# [DIRECTIONS]
In the entries below, find the lines with the word "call" and copy them.

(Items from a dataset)
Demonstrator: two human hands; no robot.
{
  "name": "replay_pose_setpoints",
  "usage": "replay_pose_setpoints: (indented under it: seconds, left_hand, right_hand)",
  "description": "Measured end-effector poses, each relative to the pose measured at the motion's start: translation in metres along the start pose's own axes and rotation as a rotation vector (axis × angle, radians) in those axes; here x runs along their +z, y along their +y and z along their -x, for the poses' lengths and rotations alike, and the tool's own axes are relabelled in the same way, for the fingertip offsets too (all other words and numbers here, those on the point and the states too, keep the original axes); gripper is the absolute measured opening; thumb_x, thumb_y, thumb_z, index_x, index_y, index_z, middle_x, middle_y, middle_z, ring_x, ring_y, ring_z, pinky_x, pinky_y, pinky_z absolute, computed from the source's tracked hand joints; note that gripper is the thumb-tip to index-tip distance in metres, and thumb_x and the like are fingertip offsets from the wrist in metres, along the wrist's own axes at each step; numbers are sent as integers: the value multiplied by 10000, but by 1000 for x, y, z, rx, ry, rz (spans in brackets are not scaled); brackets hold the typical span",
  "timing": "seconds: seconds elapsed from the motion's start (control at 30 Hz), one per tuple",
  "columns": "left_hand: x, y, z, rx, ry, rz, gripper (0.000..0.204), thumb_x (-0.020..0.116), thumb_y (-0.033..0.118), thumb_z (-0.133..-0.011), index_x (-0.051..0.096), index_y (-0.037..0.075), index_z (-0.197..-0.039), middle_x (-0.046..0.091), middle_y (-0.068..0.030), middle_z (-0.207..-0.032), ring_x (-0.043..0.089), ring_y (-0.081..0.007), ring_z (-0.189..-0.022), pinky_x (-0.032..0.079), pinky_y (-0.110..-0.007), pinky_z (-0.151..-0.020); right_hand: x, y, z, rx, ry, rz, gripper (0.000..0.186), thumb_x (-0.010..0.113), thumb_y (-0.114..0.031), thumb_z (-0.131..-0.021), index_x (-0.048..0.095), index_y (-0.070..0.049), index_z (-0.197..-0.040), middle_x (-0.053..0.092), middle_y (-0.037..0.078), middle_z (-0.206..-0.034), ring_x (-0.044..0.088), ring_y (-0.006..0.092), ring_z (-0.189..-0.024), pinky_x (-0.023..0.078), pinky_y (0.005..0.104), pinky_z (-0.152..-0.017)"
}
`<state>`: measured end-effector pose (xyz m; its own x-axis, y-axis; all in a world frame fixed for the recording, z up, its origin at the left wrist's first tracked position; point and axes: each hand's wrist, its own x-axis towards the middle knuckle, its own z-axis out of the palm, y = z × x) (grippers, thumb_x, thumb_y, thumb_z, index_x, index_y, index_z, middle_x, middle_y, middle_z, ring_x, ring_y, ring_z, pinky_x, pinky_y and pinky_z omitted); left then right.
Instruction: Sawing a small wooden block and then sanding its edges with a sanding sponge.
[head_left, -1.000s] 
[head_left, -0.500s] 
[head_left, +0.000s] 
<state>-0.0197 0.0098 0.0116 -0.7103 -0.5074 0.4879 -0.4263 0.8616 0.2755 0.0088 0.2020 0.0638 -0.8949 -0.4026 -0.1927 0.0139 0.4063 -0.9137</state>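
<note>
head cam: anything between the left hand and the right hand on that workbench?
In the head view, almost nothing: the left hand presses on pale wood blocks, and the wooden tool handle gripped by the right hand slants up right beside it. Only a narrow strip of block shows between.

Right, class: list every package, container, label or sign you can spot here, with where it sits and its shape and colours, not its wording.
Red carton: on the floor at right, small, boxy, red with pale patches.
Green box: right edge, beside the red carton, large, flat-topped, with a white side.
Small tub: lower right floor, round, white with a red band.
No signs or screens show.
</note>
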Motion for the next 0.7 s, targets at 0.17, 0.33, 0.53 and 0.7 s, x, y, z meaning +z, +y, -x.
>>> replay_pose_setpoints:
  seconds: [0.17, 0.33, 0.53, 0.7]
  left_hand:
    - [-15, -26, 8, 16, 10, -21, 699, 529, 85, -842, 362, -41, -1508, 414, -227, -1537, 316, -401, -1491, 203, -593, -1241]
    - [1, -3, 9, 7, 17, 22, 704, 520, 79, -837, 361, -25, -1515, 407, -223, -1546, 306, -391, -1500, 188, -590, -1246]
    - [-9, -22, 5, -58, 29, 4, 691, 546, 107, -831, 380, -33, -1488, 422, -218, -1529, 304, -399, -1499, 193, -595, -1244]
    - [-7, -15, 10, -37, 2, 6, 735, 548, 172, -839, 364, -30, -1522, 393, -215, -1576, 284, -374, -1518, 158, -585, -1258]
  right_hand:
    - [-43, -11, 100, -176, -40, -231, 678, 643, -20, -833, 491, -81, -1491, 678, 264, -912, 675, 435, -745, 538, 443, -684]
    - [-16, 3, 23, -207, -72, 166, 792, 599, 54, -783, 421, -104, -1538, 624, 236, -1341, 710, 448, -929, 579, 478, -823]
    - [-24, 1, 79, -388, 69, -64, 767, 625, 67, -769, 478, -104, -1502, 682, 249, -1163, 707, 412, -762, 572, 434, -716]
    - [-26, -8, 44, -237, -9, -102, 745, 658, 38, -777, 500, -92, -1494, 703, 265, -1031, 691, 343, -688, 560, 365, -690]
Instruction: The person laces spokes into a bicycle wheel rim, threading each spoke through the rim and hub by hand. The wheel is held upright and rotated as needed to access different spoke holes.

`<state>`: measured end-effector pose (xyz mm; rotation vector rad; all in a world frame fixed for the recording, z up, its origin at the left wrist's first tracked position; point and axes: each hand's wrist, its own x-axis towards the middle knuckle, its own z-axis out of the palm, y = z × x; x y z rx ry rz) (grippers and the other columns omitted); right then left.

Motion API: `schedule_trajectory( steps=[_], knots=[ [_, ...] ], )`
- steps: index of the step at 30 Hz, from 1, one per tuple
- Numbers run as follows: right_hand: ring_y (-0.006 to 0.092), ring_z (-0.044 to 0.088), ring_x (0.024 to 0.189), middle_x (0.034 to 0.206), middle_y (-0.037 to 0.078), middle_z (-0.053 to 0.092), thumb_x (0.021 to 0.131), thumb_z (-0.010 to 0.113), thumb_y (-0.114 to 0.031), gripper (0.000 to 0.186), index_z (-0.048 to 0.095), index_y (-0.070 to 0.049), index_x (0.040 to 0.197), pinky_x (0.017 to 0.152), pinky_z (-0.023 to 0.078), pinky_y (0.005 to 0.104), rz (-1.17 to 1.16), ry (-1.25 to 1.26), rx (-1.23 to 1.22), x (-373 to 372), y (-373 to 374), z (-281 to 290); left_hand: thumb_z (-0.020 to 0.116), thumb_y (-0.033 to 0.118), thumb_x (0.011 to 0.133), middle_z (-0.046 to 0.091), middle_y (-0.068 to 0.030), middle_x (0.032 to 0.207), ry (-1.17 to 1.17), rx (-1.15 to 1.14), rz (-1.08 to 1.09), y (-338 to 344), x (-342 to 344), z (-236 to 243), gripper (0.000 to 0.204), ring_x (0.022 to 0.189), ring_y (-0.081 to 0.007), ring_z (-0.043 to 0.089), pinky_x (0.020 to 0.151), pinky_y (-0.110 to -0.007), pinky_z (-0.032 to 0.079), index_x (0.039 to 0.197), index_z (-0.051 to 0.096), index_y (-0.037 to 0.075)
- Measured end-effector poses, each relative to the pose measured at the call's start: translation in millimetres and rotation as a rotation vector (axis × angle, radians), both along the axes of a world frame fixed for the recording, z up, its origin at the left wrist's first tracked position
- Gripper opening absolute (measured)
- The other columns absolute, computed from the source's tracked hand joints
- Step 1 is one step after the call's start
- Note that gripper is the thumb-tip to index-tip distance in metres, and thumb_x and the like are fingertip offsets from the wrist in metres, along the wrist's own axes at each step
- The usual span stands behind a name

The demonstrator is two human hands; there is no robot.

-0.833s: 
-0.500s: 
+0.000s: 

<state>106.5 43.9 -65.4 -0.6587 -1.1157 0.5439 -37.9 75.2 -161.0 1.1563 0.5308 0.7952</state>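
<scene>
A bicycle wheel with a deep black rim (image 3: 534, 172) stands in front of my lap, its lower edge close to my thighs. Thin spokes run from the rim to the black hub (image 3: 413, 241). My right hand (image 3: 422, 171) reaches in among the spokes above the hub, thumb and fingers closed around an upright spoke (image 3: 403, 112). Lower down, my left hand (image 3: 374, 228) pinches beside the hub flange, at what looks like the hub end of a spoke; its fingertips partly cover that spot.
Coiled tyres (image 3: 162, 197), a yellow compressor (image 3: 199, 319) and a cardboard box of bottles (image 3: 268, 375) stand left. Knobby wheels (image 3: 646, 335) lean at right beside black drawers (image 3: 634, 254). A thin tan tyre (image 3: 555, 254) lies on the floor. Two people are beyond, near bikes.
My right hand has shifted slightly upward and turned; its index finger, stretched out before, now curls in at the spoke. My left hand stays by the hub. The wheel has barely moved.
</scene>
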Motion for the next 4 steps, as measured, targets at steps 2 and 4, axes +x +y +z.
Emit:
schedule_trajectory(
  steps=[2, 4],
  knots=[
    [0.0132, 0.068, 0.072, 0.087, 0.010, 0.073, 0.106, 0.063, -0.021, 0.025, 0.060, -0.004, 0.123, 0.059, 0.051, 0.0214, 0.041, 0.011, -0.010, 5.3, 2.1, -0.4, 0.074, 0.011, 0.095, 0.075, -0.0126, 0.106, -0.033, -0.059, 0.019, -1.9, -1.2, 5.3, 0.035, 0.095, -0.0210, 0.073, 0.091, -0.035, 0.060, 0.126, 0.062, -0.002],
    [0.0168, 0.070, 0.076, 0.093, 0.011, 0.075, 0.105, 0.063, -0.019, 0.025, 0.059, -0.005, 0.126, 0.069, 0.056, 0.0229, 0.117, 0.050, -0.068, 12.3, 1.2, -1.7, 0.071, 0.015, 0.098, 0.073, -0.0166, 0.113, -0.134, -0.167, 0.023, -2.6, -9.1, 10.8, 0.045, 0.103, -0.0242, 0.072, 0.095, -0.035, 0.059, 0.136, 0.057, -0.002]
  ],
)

# [ANSWER SPACE]
- Measured end-effector poses, each relative to the pose measured at the call's start: translation in millimetres and rotation as a rotation vector (axis × angle, radians), both along the axes of a world frame fixed for the recording, z up, its origin at the left wrist's first tracked position
- Step 1 is one step after the call's start

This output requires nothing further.